● **YOUR INSTRUCTIONS**
Using the data below, set down every line from the one containing "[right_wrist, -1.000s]" through the one containing "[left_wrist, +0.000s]", inclusive and unchanged. Pictures are to be skipped.

● **EXCERPTED RECORDS**
○ ○ ○ ○ ○ ○ ○

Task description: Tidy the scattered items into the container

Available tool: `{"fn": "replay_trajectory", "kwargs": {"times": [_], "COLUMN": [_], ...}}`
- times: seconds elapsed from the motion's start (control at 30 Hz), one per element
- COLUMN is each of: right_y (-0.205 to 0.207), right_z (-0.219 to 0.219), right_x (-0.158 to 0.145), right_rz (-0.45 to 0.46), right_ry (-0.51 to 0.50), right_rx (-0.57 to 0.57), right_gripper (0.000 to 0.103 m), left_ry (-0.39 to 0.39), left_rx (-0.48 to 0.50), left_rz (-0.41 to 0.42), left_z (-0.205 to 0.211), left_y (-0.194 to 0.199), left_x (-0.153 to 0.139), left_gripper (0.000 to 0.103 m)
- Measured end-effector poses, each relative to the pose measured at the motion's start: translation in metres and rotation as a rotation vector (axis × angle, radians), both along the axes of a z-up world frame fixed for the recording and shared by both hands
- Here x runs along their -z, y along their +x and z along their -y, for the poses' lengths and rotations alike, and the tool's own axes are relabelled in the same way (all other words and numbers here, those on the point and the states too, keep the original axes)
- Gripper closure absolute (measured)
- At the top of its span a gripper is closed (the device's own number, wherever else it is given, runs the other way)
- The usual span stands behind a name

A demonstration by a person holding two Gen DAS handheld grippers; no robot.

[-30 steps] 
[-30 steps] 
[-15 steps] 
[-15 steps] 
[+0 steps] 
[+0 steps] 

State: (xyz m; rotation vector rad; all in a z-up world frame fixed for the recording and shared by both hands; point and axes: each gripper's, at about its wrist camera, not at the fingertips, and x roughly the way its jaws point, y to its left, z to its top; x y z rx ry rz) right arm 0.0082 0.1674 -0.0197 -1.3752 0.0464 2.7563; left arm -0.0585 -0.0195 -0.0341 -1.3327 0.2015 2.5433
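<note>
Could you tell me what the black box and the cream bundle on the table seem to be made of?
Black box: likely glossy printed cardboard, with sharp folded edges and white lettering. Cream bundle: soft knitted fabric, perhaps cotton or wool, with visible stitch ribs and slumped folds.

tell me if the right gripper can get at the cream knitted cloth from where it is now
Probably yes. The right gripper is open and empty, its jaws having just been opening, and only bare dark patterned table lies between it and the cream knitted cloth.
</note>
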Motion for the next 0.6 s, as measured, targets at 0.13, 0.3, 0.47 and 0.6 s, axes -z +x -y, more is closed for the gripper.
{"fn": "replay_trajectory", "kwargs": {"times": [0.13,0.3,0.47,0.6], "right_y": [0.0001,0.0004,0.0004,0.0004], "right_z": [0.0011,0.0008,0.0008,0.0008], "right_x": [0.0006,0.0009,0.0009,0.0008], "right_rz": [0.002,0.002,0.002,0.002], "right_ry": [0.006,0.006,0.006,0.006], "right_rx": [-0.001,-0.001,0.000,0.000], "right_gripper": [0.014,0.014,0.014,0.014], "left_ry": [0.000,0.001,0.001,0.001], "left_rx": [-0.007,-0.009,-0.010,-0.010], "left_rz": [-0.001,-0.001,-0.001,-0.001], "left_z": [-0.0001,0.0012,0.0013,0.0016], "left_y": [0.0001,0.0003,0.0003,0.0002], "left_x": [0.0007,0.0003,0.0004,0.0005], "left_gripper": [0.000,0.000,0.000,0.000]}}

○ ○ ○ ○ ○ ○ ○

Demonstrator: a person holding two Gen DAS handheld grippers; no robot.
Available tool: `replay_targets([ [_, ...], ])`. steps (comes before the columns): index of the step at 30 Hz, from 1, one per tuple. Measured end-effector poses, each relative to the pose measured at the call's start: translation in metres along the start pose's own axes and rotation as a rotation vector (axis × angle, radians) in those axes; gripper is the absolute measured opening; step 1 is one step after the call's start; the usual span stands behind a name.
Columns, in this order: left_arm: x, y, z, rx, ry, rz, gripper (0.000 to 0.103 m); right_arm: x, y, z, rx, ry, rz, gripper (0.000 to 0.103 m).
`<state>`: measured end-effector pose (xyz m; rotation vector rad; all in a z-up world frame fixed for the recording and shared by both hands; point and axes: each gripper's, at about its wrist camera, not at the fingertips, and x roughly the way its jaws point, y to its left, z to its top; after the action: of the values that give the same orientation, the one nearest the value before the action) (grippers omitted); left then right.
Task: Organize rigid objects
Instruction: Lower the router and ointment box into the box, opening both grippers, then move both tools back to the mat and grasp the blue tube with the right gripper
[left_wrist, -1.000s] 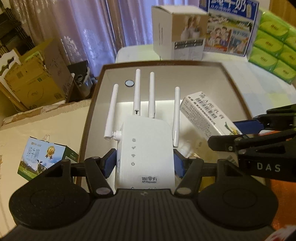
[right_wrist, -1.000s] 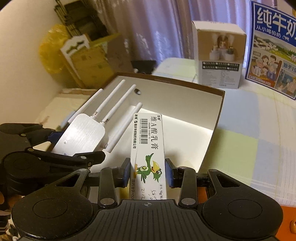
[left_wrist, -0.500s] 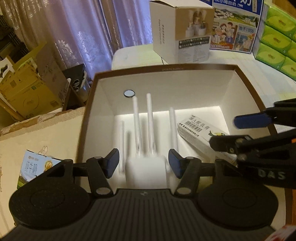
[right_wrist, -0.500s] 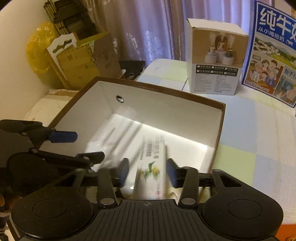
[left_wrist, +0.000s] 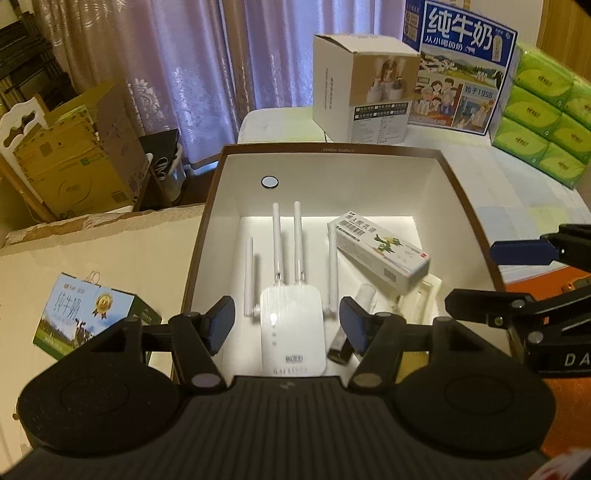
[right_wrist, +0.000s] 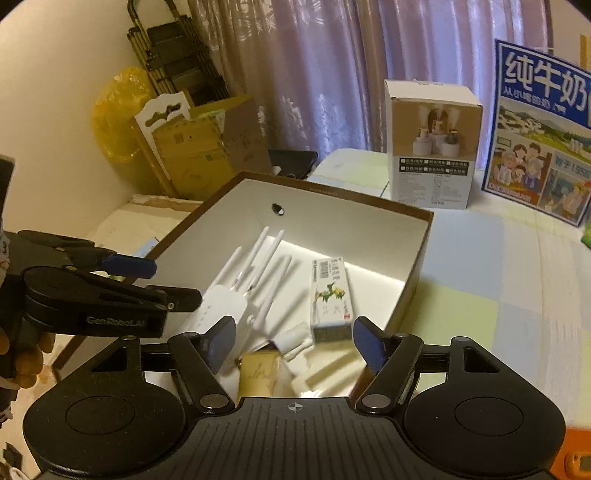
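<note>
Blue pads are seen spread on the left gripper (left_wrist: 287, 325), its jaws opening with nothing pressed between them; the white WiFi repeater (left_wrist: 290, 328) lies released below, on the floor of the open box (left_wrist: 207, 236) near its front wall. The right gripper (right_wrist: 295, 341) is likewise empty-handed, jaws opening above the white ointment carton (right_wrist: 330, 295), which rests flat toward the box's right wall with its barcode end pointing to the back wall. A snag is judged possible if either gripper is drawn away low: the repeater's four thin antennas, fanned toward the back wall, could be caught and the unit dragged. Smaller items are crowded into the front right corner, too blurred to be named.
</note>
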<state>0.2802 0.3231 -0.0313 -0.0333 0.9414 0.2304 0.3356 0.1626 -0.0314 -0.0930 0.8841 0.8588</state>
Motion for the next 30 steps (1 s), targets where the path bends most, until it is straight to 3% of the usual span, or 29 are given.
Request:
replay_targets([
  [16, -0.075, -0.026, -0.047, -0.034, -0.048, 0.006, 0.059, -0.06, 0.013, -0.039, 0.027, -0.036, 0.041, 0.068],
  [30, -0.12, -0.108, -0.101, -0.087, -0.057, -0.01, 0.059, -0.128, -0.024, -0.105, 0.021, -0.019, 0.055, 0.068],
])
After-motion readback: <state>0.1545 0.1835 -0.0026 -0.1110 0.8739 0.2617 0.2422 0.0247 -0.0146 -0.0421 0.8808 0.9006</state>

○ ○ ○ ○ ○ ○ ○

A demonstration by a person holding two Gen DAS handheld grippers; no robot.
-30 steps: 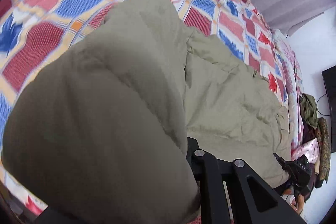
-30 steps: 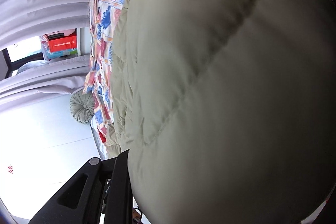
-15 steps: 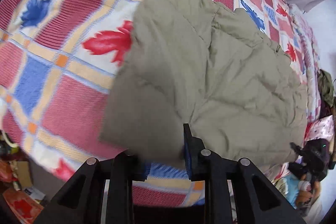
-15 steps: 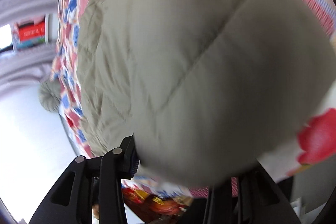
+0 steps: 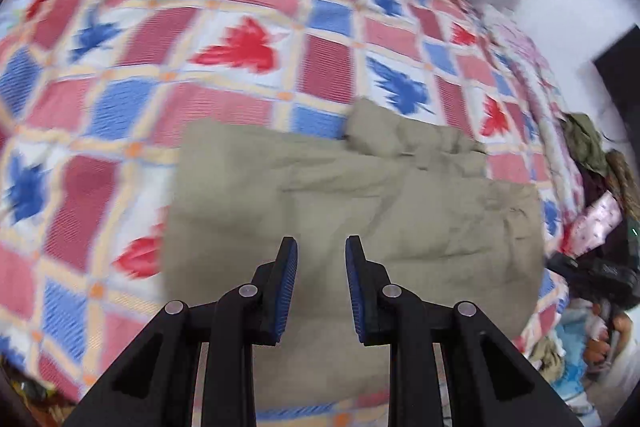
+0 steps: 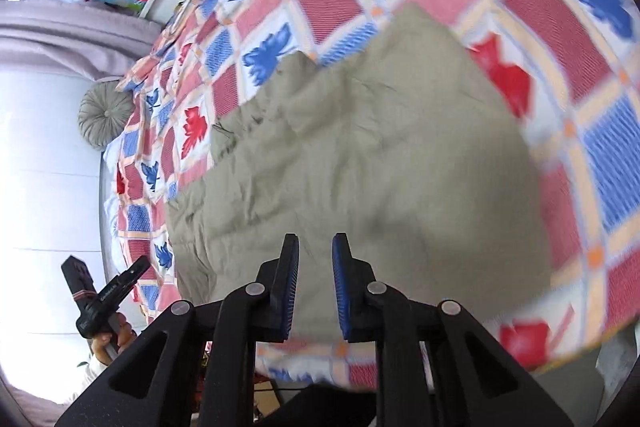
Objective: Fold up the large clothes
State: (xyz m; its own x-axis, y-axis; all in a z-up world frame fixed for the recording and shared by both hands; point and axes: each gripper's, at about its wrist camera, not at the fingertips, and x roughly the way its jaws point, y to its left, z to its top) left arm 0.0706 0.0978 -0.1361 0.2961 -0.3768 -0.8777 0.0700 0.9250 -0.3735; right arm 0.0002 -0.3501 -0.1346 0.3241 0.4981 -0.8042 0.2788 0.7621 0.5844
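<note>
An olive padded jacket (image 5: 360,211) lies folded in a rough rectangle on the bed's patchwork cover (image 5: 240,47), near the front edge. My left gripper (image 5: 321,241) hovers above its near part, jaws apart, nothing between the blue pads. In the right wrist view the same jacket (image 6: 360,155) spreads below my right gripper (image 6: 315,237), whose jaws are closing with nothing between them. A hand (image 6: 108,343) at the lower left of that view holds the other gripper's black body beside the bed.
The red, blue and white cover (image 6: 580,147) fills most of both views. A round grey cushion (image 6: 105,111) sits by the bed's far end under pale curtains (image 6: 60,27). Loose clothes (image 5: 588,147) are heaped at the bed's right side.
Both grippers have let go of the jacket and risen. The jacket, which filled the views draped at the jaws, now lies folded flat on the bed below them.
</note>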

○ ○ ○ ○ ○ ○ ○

● **ANSWER BELOW**
[right_wrist, -1.000s] 
[left_wrist, -0.500s] 
[right_wrist, -0.500s] 
[left_wrist, +0.000s] 

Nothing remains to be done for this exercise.